🤖 AI Summary
Mainstream reward models (RMs) rely solely on unidirectional causal attention and Siamese encoding, preventing fine-grained token-level interaction between prompts and responses—rendering them vulnerable to “attention hijacking” and undermining preference judgment stability.
Method: We first identify this architectural limitation and propose an interactive distillation framework: a teacher model with full global attention (e.g., an interactive NLU model) guides a decoder-only student RM to learn both intra- and inter-sequence fine-grained attention patterns, enforced via an attention alignment loss for effective knowledge transfer.

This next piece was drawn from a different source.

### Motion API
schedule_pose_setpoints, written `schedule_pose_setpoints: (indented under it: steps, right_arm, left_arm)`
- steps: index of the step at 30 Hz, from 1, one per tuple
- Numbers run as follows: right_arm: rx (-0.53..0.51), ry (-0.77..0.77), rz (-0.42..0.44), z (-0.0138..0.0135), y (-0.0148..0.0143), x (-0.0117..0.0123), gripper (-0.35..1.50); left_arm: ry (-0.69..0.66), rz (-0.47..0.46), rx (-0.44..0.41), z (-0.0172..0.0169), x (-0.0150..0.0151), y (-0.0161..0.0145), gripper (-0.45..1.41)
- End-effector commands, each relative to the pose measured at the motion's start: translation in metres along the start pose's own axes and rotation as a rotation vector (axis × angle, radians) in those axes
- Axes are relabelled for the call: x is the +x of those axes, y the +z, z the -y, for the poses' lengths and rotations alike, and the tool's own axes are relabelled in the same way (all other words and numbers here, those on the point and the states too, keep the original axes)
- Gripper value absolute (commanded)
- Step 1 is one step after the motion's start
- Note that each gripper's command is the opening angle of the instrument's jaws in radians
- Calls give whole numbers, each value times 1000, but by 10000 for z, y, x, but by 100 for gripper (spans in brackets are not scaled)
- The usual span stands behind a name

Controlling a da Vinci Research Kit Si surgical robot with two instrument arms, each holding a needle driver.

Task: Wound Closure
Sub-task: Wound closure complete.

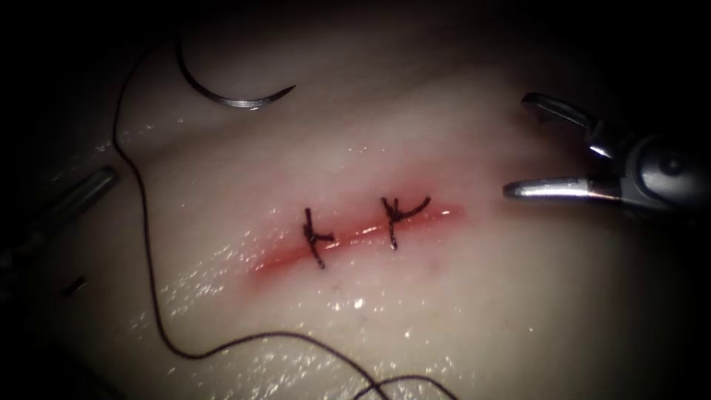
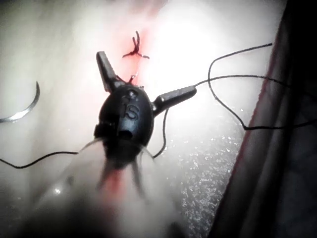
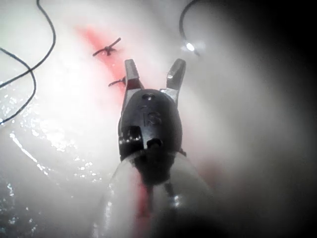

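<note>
The curved needle (image 1: 229, 96) lies loose on the tissue (image 1: 459, 296), up and to the left of the cut (image 1: 355, 233), with no part of it in the tissue. Its dark thread (image 1: 148, 259) runs down the left side and curls along the near edge. Two tied stitches (image 1: 317, 238) (image 1: 400, 215) cross the cut. My right tool (image 1: 516, 144) hovers right of the cut, open and holding nothing; its own view shows the same (image 3: 154, 63). My left tool (image 1: 89, 189) sits dim at the far left, open and holding nothing (image 2: 146, 72), with the thread (image 2: 233, 79) passing close to one jaw.
Red fluid stains the cut's edges. The tissue surface is wet and glistening toward the near side. A short dark thread piece (image 1: 74, 285) lies at the left. The needle (image 2: 22, 111) rests beside the left tool, and the stitches (image 3: 106, 49) lie just past the right tool.
</note>
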Motion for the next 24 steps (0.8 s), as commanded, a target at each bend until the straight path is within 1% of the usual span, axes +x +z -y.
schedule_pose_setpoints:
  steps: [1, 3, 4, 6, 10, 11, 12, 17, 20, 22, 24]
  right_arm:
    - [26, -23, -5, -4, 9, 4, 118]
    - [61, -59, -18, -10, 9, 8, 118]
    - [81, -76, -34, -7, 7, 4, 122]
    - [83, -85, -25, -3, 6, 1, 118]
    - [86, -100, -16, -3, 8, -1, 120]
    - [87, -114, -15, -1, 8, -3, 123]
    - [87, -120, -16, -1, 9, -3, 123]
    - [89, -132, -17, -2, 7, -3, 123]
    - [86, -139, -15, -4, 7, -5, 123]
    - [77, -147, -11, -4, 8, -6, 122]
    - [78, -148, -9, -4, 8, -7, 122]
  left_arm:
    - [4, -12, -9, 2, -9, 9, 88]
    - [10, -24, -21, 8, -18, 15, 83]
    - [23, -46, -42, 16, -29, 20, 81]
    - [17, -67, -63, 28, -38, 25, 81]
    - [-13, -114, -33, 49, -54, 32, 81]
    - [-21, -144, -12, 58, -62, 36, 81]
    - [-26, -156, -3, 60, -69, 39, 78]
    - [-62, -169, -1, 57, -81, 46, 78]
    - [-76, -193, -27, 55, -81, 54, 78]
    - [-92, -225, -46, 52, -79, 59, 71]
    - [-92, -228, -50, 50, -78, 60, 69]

Contribution/Results: Experiments demonstrate substantial improvements in reward signal stability and generalization across multiple benchmarks, outperforming existing RM optimization methods. Our approach effectively mitigates attention bias, establishing a new state-of-the-art in robust reward modeling.
📝 Abstract
The reward model (RM), as the core component of reinforcement learning from human feedback (RLHF) for large language models (LLMs), responsible for providing reward signals to generated responses. However, mainstream preference modeling in RM is inadequate in terms of token-level interaction, making its judgment signals vulnerable to being hacked by misallocated attention to context. This stems from two fundamental limitations: (1) Current preference modeling employs decoder-only architectures, where the unidirectional causal attention mechanism leads to forward-decaying intra-sequence attention within the prompt-response sequence. (2) The independent Siamese-encoding paradigm induces the absence of token-level inter-sequence attention between chosen and rejected sequences. To address this "attention hacking", we propose "Interaction Distillation", a novel training framework for more adequate preference modeling through attention-level optimization. The method introduces an interaction-based natural language understanding model as the teacher to provide sophisticated token interaction patterns via comprehensive attention, and guides the preference modeling to simulate teacher model's interaction pattern through an attentional alignment objective. Through extensive experiments, interaction distillation has demonstrated its ability to provide more stable and generalizable reward signals compared to state-of-the-art RM optimization methods that target data noise, highlighting the attention hacking constitute a more fundamental limitation in RM.